OSLO, Norway (AP) — When Anders Behring Breivik launched his assault on the youth campers of Utoya Island, he expected Norway's special forces to swoop down and stop him at any minute.

Instead, Delta Force police officers made the 25-mile journey by car — they have no helicopter — then had to be rescued by a civilian craft when their boat broke down as it tried to navigate a one-minute hop to the island.

It took police more than 90 minutes to reach the gunman, who by then had mortally wounded 68 people. Breivik immediately   dropped his guns and surrendered,   having exceeded his wildest murderous expectations.

As Oslo's police force sounds an increasingly defensive note, international experts said Tuesday that Norway's government and security forces must learn stark lessons   from a massacre made worse by a lackadaisical approach to planning for terror.

"Children were being slaughtered for an hour and a half and the police should have stopped it much sooner," said Mads Andenas, a law professor at the University of Oslo whose niece was on the island and survived by hiding in the bushes. One of his students was killed.

"Even taking all the extenuating circumstances into account, it is unforgivable," he said.

These include the fact that Breivik preceded his one-man assault on the island with a car bomb in the heart of Oslo's government center. Authorities were focused on helping survivors   from that blast as the first frantic calls came in   from campers hiding   from the gunman on Utoya, northwest of Oslo.

Survivors said they struggled to get their panicked pleas heard because operators on emergency lines were rejecting calls not connected to the Oslo bomb. When police finally realized a gunman was shooting teens and 20-somethings attending a youth retreat on the island, Breivik had already been hunting them down for half an hour.

In a final act of bungling, police on Monday revised the island death toll down to 68, after initially miscounting the corpses at 86.

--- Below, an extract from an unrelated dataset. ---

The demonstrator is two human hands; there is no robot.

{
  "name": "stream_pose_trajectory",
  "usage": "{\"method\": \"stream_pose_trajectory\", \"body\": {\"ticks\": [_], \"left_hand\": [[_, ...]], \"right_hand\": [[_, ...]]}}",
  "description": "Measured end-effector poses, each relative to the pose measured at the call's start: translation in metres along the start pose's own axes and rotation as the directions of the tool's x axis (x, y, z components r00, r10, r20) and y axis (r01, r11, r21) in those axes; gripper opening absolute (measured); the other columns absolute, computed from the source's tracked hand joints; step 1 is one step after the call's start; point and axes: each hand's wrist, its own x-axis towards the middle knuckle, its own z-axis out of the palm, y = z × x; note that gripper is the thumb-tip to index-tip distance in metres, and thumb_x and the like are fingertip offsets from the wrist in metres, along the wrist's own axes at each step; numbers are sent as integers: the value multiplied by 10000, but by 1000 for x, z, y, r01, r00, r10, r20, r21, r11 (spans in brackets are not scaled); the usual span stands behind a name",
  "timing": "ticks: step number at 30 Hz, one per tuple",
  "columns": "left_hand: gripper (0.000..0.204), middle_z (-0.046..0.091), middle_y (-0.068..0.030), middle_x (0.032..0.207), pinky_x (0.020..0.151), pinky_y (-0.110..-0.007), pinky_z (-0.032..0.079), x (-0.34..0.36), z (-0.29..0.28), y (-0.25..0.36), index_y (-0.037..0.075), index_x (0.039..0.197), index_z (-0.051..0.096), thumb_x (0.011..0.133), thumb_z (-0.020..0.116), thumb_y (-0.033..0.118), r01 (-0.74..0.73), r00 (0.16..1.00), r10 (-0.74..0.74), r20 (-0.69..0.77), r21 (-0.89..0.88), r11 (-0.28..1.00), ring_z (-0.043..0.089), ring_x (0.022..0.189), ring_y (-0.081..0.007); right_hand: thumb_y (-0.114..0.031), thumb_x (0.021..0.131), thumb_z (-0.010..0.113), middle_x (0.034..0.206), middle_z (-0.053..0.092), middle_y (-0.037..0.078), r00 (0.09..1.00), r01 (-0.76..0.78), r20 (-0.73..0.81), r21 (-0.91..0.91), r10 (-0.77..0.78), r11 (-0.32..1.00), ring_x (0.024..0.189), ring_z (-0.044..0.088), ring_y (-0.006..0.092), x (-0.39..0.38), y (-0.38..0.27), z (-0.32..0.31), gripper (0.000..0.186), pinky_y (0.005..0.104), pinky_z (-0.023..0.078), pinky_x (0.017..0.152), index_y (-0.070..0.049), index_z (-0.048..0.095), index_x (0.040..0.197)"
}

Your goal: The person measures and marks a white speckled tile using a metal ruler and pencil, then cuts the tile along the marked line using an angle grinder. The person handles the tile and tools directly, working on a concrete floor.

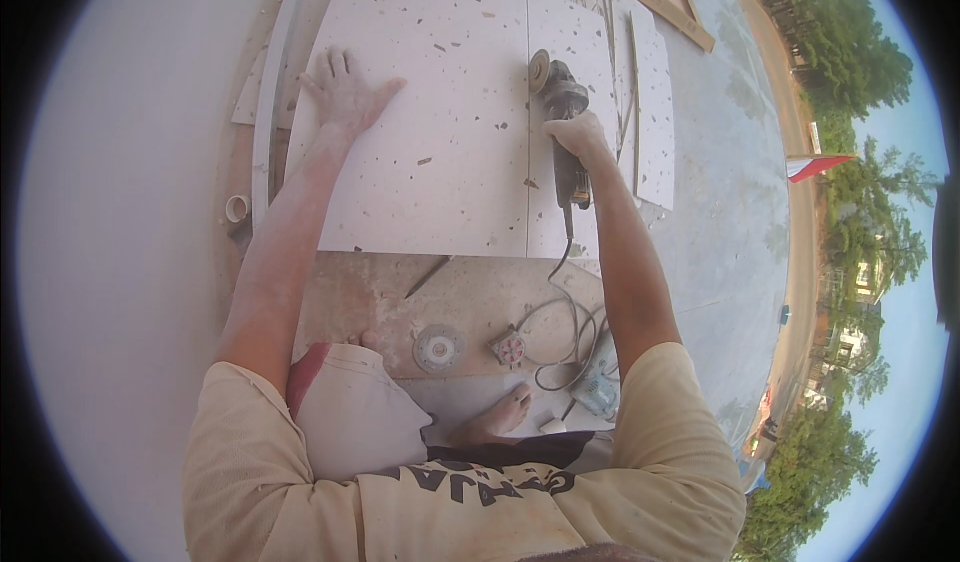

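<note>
Closest to the lens, at six o'clock, spread the person's cream shirt (450,522), both bare forearms reaching from its sleeves toward twelve. Across the twelve o'clock side lay the speckled white slab (430,182), the piece being worked. At eleven, the left hand (348,97) rested palm down on it, fingers splayed and grasping nothing. At one, the right hand (584,134) was wrapped around the body of a dark angle grinder (566,100), whose disc (540,70) stood at the straight line (528,162) running from twelve to six; whether it touched the surface or was spinning could not be told. That line already spanned the slab's visible length, so the cut looked well along, at least on the face. Its depth did not show, and the narrower strip (546,212) on the three o'clock side still lay against the main part, so parting the two seemed left to do. A loose round disc (438,348) lay at seven, the looped cord (580,327) at four.
</note>
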Motion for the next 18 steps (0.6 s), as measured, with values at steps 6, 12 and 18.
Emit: {"method": "stream_pose_trajectory", "body": {"ticks": [6, 12, 18], "left_hand": [[1103, 312, -138, 1605, 1184, -693, 139, 2, 4, -1, 0, 1562, 328, 864, 515, 833, -3, 1000, 3, -5, -13, 1000, 166, 1531, -318], [1118, 297, -146, 1612, 1191, -688, 127, 2, -1, 1, -25, 1556, 324, 858, 540, 820, -3, 1000, 3, 27, -26, 1000, 164, 1529, -327], [1139, 297, -167, 1619, 1194, -686, 127, 4, 3, 1, -42, 1554, 321, 846, 558, 819, -8, 1000, 9, 14, -71, 997, 156, 1532, -340]], "right_hand": [[-323, 627, 828, 991, 752, 199, 999, 16, -35, 1, -16, 1000, 904, 746, 284, 6, -2, 3, 600, 375, 594, 781, 83, 728, 1057], [-315, 635, 817, 975, 750, 193, 1000, 20, 1, 16, -20, 1000, 881, 743, 279, 14, -2, 2, 561, 373, 591, 765, 70, 735, 1034], [-309, 632, 812, 969, 749, 189, 1000, 7, 5, 7, -7, 1000, 868, 742, 272, 14, -6, 0, 544, 370, 590, 754, 70, 738, 1015]]}}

Breivik's lawyer, Geir Lippestad, said Tuesday his client was surprised he even made it onto the island without being stopped by police, never mind that he was left to fire his assault rifle and handgun for so long.

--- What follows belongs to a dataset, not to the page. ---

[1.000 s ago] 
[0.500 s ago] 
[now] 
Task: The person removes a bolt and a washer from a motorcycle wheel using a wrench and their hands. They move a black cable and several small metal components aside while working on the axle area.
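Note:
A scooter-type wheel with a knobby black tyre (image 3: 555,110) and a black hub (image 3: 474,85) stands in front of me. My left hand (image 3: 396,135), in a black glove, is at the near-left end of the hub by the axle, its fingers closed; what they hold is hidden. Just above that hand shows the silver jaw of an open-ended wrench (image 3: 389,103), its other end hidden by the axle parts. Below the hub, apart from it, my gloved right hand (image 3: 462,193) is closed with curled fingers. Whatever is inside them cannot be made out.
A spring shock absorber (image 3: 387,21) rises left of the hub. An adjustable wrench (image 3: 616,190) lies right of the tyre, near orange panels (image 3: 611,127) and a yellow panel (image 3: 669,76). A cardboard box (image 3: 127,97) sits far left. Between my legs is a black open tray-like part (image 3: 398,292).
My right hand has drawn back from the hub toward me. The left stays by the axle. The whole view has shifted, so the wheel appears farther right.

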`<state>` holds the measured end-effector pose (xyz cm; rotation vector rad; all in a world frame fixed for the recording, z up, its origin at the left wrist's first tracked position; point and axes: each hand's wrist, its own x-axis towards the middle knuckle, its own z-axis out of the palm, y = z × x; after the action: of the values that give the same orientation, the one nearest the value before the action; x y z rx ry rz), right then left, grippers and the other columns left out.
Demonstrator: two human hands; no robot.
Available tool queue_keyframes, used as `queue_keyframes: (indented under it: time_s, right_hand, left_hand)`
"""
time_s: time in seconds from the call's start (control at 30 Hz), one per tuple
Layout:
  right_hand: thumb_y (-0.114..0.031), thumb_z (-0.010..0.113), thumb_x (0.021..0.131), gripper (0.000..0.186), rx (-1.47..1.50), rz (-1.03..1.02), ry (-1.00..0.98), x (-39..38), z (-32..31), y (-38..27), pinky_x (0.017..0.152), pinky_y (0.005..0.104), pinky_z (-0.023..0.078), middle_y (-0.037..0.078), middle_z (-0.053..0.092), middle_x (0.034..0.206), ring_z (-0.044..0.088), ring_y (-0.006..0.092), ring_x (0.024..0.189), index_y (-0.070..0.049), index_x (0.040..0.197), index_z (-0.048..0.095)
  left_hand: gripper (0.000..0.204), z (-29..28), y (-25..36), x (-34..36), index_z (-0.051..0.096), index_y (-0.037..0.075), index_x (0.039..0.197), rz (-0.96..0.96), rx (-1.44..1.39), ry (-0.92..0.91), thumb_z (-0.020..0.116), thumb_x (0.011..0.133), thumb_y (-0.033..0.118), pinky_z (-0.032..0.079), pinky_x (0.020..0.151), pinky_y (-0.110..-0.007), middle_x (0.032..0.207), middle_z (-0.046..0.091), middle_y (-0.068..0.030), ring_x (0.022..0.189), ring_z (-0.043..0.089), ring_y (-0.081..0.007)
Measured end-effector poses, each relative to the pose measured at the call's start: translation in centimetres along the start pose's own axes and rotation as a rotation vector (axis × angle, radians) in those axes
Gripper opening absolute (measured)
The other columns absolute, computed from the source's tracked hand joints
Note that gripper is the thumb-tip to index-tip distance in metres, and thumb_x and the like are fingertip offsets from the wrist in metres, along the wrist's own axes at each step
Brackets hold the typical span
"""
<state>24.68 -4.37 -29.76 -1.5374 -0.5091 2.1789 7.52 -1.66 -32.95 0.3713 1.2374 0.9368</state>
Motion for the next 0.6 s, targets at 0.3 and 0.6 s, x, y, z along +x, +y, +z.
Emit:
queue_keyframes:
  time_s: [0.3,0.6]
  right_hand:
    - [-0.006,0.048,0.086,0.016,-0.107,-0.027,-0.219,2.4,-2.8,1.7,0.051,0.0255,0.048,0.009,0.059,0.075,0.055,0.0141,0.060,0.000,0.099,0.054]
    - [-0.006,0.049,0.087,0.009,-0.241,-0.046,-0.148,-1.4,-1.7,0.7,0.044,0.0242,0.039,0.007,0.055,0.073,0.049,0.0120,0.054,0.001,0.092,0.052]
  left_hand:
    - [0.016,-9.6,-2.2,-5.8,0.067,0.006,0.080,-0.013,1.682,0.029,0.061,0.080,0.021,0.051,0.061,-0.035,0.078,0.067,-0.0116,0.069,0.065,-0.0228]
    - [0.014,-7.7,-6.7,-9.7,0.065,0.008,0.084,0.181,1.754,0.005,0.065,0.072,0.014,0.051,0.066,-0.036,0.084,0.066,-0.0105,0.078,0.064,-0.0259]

The island's lone part-time security guard was among the first people he killed.

Police spokesman Johan Fredriksen rebuffed criticism Tuesday of the planning and equipment failures, calling such comments "unworthy."

"We can take a lot, we're professional, but we are also human beings," he said.

International experts said Norway must take a hard look at a response system apparently premised on the assumption that the country didn't face a credible risk of terrorist attack, much less a back-to-back bombing and gun rampage.